Development priorities
“We have to reverse the fact that the biggest forex earner is remittance from diaspora, which can be subject to external forces like a pandemic.”
Mudavadi says because many Kenyans abroad lack immigration status, remittance will be hit as they settle down in the new normal.
He says we ought to consider development priorities; go for projects with a multiplier effect on the economy and those with shorter payback period.
On debt, he says public expenditure ought to be rationalised to ensure value for money and that we have to “deal firmly” with corruption. Mudavadi was previously implicated in the infamous cemetery scandal, but was later cleared.
On Goldenberg he said, “I faced it, I confronted it and I brought it to an end.”
“We have to borrow, what is angering Kenyans is that borrowing is not targeting priority areas… why is there a feeling that that money is going into the pockets of a few? Those fears are genuine, they need to be addressed.”
He also cites reforming the taxation regime and reviewing the Vision 2030 blueprint as an urgent first step to get the economy back on track.
“Taxation is causing more harm than Covid-19 pandemic, why? Because we have not expanded the tax base by adopting progressive economic ideas to net as many taxpayers as possible.”
I push him on the fact that public service is failing Kenyans and what would he do differently? The best education is guaranteed in a private school; a private hospital offers the best treatment; if you want reliable water supply, you dig a borehole; to be secure, one hires a private security guard; to travel hassle-free, you buy your own car.
He says any administration worth its salt must invite the best of its minds to give solutions and must listen to them.
“In transport and logistics, there are Kenyans involved in more complex situations than at home… let’s bring this expertise home and utilise them.”
End game
I ask him about his recent political pact – the One Kenya Alliance. What is the end game?
“When I came up with NASA (National Super Alliance), it was an attempt at offering Kenyans a viable, genuine alternative to Jubilee… history will be kind to us for that attempt, never mind the aftermath.”
On One Kenya Alliance (OKA): “It is too early to gauge it… it is an emerging conversation, we are giving Kenyans alternative of hope amidst all the despair and acrimony.”
“Remember NASA is not disbanded neither is the corporation between Kanu and Jubilee dissolved. So OKA may crystallise or it may not as we get closer to 2022.”

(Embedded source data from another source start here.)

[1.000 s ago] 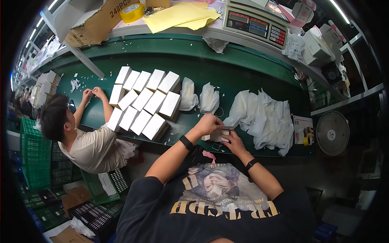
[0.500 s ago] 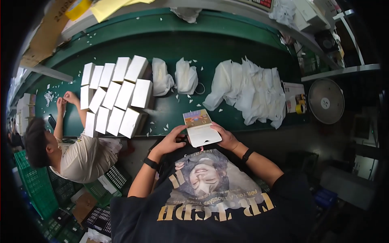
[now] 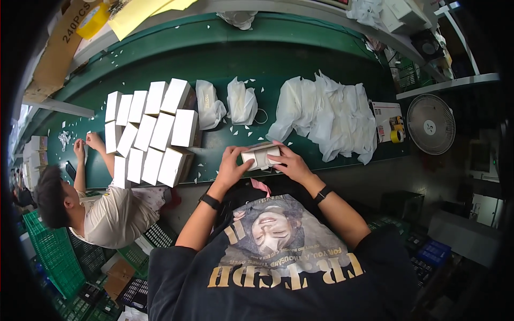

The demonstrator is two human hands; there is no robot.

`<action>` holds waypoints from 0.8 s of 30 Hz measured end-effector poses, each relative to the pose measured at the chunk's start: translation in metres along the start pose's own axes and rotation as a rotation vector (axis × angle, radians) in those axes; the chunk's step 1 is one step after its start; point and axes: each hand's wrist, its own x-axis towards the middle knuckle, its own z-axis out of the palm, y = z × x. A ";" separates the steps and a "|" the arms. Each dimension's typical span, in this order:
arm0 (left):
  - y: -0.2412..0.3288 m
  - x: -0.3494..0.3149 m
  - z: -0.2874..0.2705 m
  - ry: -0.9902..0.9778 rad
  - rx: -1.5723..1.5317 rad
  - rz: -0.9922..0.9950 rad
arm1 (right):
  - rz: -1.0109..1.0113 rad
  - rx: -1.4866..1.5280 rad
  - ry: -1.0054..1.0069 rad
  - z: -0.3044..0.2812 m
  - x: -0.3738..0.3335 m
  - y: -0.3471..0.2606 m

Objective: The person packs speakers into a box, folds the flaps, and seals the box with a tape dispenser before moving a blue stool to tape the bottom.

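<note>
Between my hands, just over the table's near edge, is a small white cardboard box [image 3: 261, 155], its end opened and its inside showing. My left hand [image 3: 233, 167] grips the box's left side, with the thumb at the opening. On the right side my right hand [image 3: 293, 162] holds it, thumb also by the opening. Beyond the box lie two items wrapped in thin white bags [image 3: 210, 104] [image 3: 242, 100]. To the left stand rows of white boxes [image 3: 152, 134]. At the right is a row of white-bagged items [image 3: 326, 117].
The green table [image 3: 225, 56] carries scattered white paper scraps. A co-worker [image 3: 115, 214] sits at the left with both hands on the table. At the right end are a roll of yellow tape [image 3: 397, 136] and a round fan [image 3: 430, 124]. Green crates [image 3: 53, 251] stand lower left.
The box has tipped so its opened end now faces me, and its printed flap no longer shows. Both my hands have moved up a little and closed in on its sides.
</note>
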 end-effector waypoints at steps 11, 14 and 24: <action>0.037 0.024 -0.015 -0.032 -0.188 -0.248 | -0.061 -0.384 0.171 -0.008 0.009 -0.014; 0.037 0.024 -0.014 -0.128 -0.418 -0.381 | -0.022 -0.369 0.190 -0.002 0.003 -0.017; 0.049 0.027 -0.030 -0.143 -1.230 -0.738 | 0.871 0.933 0.038 -0.034 0.033 0.014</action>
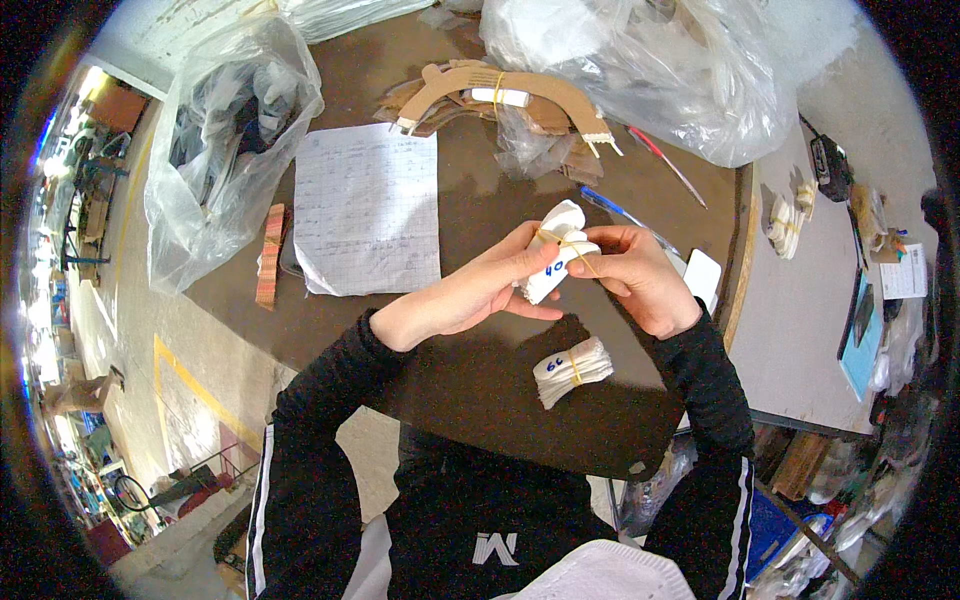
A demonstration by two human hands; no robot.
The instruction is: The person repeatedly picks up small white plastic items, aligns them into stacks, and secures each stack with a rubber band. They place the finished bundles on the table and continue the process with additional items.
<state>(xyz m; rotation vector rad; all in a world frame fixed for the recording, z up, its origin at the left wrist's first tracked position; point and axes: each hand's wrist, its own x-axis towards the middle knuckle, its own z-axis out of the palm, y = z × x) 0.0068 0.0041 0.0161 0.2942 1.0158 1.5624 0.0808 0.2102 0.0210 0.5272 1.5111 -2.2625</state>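
Head view: you hold a soft white bundle of thin stacked pieces above the middle of the brown desk, your left hand clenched around its body to steady it while your right hand pinches a yellow rubber band stretched around it. A second banded bundle lies flat near the desk's front edge, set aside from your hands. Farther back, a handwritten gridded paper sheet lies flat, curved cardboard pieces sit near the far edge, and crinkled clear plastic bags slump at the far corners.
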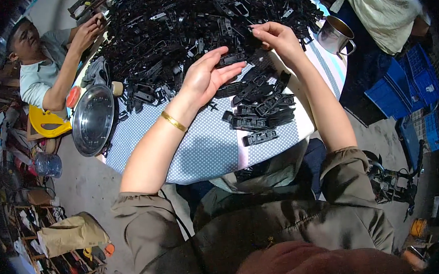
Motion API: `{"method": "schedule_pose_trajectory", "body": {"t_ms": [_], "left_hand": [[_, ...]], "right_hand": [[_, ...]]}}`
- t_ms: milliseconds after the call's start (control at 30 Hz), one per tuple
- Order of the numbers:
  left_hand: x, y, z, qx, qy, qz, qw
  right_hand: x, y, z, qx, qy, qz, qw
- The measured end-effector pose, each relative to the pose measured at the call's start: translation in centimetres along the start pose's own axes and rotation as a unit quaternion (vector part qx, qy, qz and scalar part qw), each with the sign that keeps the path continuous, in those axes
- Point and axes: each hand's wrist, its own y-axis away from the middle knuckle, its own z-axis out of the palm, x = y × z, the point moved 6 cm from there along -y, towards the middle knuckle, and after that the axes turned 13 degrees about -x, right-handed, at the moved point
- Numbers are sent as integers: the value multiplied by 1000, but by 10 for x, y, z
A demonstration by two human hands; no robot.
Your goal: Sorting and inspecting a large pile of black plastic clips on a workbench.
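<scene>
My left hand (205, 79), below a gold bracelet on the wrist, is open with its fingers stretched out over the near edge of a big heap of black plastic parts (165, 33). A black part shows between thumb and fingers, but I cannot tell if it touches them. To the right, my right hand (280, 39) is raised at the heap with thumb and forefinger pinched together. Something small and dark shows at their tips, too small to name. Nearer to me, several long black clip-like parts (261, 113) lie in a loose pile on the patterned tablecloth (205, 151).
A steel bowl (93, 121) and a red-lidded container (73, 97) stand at the table's left edge. A metal mug (334, 35) is at the right edge. Across on the left, another person (44, 73) handles parts. Blue crates (406, 83) stand on the right.
</scene>
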Motion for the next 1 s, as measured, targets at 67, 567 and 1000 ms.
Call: {"method": "schedule_pose_trajectory", "body": {"t_ms": [67,567,1000], "left_hand": [[-3,0,-2,-3,11,-10,1000],[0,3,10,11,1,-15,1000],[1,2,11,3,-10,-5,1000]], "right_hand": [[4,-1,4,-8,-86,28,996],[-15,3,41,-104,-102,-76,986],[-41,16,51,-125,-1,-177,976]]}}
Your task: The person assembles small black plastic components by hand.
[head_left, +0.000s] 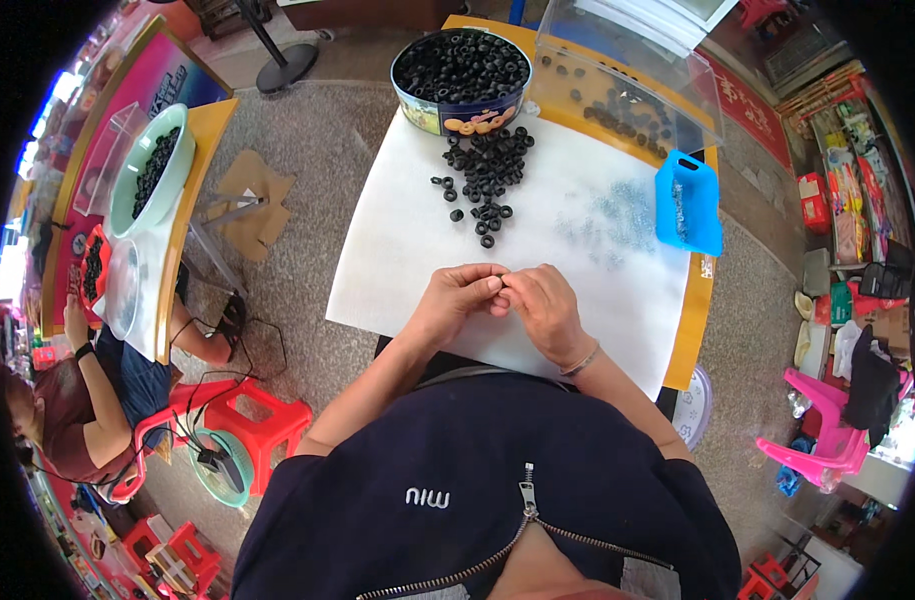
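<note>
Over the near part of the white sheet (387, 255), my left hand (457, 300) and my right hand (545, 312) meet fingertip to fingertip. Both are closed in a pinch. A small dark piece (499, 282) shows between them, mostly covered by the fingers, so its shape cannot be made out. Just beyond my hands, a loose pile of small black rings (492, 170) spreads down the sheet. It leads up to a round printed tin (447, 117) heaped with more of the same rings. Right of the pile, tiny clear-bluish bits (612, 215) lie scattered.
A blue basket (704, 215) with small shiny bits stands at the sheet's right edge. Behind it is a clear plastic box (627, 75), with black pieces beneath. To the left, a person (97, 400) sits at another table with a green basin (182, 165). A red stool (262, 425) stands nearby.
</note>
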Available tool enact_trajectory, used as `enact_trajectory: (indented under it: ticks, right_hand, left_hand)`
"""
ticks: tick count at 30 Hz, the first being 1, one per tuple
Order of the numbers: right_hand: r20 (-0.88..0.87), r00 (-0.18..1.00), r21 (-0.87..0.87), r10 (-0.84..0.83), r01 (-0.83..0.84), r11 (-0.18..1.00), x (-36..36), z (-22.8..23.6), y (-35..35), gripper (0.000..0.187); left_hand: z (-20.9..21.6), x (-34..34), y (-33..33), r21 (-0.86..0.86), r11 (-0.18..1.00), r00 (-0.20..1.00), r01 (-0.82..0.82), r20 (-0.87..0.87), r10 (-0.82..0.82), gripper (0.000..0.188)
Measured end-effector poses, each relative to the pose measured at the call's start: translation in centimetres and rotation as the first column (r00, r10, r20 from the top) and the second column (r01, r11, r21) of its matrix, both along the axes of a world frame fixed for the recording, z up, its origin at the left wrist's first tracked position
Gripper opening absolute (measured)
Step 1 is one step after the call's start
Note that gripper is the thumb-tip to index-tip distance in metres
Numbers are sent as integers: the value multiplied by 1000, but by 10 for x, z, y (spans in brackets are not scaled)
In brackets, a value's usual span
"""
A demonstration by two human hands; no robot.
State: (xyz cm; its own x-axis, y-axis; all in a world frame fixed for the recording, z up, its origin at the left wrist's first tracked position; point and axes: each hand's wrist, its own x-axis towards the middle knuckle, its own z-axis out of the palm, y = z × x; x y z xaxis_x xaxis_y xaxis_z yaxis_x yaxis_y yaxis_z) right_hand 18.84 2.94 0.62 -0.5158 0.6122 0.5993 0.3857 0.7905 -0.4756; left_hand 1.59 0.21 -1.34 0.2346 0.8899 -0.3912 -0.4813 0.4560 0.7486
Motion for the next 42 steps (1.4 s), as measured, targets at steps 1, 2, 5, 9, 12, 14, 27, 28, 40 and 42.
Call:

He says he ought to be open to a third alliance besides that associated with Raila and Ruto.
He says OKA should not be seen as an association to settle scores, but rather one to refocus the country “especially on the economy.”
From his book, he is alive to the treachery that goes on in those political darkrooms.
“The tribe will vote for their own man, regardless of his being a misfit and not good at all for national unity and for political and economic stability.”
Work-life balance? The Manchester United and AFC Leopards fan says he spends time off the political podium and backrooms with family.
At 60, for a man who got into politics at 29, he has seen his family accept his political gene.
His children are all grown up now and “can hold out a little longer and show a keen interest in his political doings” unlike when they were younger when he feared they were losing out because of his busy schedule.